The real issue though, is our customers aren’t showing up to work, you know? One of our companies, Impossible Aerospace, sells drones to police and fire departments. This is one of the best times to use drones to deliver emergency medical supplies, or even toilet paper and hand sanitizer to people in need. The ones that do have the drones are happy and they’re using them, but the ones that don’t, they’re so overwhelmed with everything else that’s going on.
There are always leads to follow up on, contracts to hammer out and negotiate, improvements you can make to your sales process. Is this something that there actually is a lot of, that even hardware companies can focus on in these downtimes?
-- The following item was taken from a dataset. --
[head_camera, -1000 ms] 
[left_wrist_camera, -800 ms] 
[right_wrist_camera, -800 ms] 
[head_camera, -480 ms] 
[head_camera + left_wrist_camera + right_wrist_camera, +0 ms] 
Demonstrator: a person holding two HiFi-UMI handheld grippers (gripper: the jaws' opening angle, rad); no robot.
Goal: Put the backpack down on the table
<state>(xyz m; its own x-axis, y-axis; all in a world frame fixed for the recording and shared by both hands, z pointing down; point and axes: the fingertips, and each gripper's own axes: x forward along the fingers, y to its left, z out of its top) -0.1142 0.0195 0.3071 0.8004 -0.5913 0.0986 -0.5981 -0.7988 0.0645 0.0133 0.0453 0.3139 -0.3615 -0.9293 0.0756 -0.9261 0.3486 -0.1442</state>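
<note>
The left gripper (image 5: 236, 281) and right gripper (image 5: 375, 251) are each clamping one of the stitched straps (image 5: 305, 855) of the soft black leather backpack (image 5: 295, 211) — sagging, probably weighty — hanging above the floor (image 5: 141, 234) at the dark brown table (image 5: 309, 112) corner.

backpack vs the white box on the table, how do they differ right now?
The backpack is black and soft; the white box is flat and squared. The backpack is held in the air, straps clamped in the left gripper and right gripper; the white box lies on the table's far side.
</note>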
At a high level, I’m sure there are people in the organization that can turn and do that. But think about a sales person or business development, there are certain ones that, their entire job is shaking hands or going to these events. I mean, think of marketing spend with no conferences this year, and all that upsets.
Aerospace between air and space
You wrote an article last week for us about a sort of neglected area of the new space industry, the stratosphere. I feel like people have been chasing this for a long time, but that the drawbacks of being in atmosphere are too much, especially when LEO [low Earth orbit] is getting so cheap. Do you really think that things like balloons and blimps are in the cards?
I agree with you that LEO is definitely becoming more accessible and cheaper and this market is shifting from price per kilogram to time to orbit, with launch vehicles like Rocket Lab’s coming to fruition.
However, there are still so many things one needs to do to modify their sensor for LEO. And with LEO, you’re only over the same area of interest for let’s say 15 minutes of a 90-minute orbit. And even then, the revisit rate over the same spot of Earth, it depends on the orbit, but it’s daily, weekly, sometimes more than weekly. The only way to stay over a single point in space is GEO [geosynchronous orbit], and that’s 36,000 kilometers versus 500 to 1,200 [for LEO].